1.1. Section 3.2 of the Purchase Agreement is hereby
amended by adding the following Section 3.2(i):
"Ten Percent Limitation. On each Settlement Date,
the number of Shares then to be purchased by the Purchaser shall not exceed the
number of such shares that, when aggregated with all other shares of Common
Stock then owned by the Purchaser beneficially or deemed beneficially owned by
the Purchaser, would result in the Purchaser owning more than 9.9% of all of
such Common Stock as would be outstanding on such Settlement Date, as determined
in accordance with Section 16 of the Exchange Act and the regulations
promulgated thereunder.
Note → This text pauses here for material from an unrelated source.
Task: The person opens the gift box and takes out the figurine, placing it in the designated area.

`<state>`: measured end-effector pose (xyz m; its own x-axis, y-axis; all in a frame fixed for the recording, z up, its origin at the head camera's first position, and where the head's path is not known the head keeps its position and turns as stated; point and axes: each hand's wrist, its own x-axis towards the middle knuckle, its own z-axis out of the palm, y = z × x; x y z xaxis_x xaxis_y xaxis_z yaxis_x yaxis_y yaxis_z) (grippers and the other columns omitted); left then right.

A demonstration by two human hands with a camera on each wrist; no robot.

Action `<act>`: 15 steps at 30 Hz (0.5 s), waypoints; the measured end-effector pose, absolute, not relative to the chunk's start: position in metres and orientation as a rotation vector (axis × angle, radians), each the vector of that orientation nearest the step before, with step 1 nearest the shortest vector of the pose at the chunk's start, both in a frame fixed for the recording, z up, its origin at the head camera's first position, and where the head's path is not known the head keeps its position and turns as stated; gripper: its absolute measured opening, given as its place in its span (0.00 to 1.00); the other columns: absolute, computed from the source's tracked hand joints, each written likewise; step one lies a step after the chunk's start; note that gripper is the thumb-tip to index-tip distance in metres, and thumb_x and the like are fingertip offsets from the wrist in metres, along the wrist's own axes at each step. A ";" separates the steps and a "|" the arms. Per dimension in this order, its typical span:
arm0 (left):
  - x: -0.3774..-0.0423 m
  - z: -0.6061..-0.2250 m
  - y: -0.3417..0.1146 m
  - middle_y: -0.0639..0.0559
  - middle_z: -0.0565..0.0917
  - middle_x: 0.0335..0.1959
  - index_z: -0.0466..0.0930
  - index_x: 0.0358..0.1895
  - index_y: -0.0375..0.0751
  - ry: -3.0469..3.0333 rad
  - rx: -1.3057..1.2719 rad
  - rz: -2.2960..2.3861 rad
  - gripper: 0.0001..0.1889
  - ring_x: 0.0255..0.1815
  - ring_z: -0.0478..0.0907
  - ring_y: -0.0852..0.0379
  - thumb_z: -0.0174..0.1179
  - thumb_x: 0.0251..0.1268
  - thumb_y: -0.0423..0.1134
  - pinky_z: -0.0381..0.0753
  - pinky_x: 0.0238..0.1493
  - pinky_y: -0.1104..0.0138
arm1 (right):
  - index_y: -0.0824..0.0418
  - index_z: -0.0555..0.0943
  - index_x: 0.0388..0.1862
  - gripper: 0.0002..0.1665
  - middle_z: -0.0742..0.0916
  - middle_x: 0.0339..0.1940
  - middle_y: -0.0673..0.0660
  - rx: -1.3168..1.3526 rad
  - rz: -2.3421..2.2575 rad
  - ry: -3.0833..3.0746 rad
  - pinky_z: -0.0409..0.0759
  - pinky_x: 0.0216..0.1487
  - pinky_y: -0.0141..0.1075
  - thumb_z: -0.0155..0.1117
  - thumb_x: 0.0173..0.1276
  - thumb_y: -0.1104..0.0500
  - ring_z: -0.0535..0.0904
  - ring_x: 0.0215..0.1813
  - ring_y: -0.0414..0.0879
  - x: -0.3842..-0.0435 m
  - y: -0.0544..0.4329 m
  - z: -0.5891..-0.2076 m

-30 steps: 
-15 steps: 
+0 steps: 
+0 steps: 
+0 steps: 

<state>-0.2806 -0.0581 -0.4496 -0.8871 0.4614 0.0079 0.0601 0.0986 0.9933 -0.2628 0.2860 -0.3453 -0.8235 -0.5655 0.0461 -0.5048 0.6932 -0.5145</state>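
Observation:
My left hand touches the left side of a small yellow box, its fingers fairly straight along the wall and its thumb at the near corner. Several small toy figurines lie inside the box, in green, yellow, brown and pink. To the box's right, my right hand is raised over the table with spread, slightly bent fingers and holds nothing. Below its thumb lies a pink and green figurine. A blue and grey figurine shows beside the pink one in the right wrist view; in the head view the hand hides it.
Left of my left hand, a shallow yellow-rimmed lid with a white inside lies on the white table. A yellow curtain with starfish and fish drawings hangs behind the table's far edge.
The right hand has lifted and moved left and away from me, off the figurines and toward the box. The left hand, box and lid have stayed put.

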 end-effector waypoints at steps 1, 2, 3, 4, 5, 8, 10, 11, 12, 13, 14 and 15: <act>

For purposes of this Section 3.2(i), in the event that
the amount of Common Stock outstanding as determined in accordance with Section
16 of the Exchange Act and the regulations promulgated thereunder is greater on
a Settlement Date than on the date upon which the Draw Down Notice associated
with such Settlement Date is given, the amount of Common Stock outstanding on
such Settlement Date shall govern for purposes of determining whether the
Purchaser, when aggregating all purchases of Common Stock made pursuant to this
Agreement would own more than 9.9% of the Common Stock following such Settlement
Date."
1.2. Section 5.3(g) of the Purchase Agreement is hereby
amended by deleting the section in its entirety and substituting, in lieu
thereof, the following:
"(g) Material Adverse Effect. No Material
Adverse Effect shall have occurred."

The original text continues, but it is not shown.